O ministro da Fazenda, Dario Durigan, anunciou o adiamento da decisão sobre o fim do subsídio de R$ 0,44 por litro de gasolina após a retomada dos ataques militares entre Estados Unidos e Irã. O preço do barril de petróleo Brent voltou a se aproximar da marca de US$ 80, refletindo as preocupações do mercado com possíveis interrupções no fornecimento global.

"Ontem, o preço do barril do petróleo voltou a subir para US$ 80, então temos que ter cautela para retirar o subsídio", afirmou Durigan. "Vou analisar a retirada na próxima semana e, dependendo da situação, eu gostaria de retirar o subsídio da gasolina, parcial ou totalmente."

Impacto das tensões no Estreito de Ormuz

O Estreito de Ormuz, rota por onde passa cerca de 20% do petróleo comercializado no mundo, voltou a ser foco de tensão após a deterioração do ambiente geopolítico no Oriente Médio. O governo brasileiro decidiu manter a alíquota de 12% do Imposto de Exportação sobre petróleo bruto por mais 60 dias para preservar o abastecimento interno.

A medida, que será reavaliada após 30 dias, busca garantir matéria-prima para o parque de refino nacional e proteger o mercado interno de possível desabastecimento de combustíveis, em meio às incertezas internacionais.

O que esperar para os preços dos combustíveis?

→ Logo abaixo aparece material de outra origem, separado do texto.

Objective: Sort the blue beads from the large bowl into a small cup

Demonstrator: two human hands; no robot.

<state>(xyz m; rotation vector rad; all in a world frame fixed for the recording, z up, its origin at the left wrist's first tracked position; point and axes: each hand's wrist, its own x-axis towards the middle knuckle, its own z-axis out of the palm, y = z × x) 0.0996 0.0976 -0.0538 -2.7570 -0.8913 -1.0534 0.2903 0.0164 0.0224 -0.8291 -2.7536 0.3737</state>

O ministro afirmou que o cenário de incerteza não afeta os planos federais de aumentar as misturas de etanol na gasolina e de biodiesel no diesel. A Lei do Combustível do Futuro estabelece que a proporção de etanol pode variar entre 27% e 35%, e o biodiesel deve chegar a 20% até 2030.

Economistas avaliam que a manutenção do subsídio evita o repasse imediato da alta internacional para o consumidor, mas gera pressão fiscal. A decisão final sobre a retirada total ou parcial do benefício dependerá da evolução do cenário geopolítico nas próximas semanas.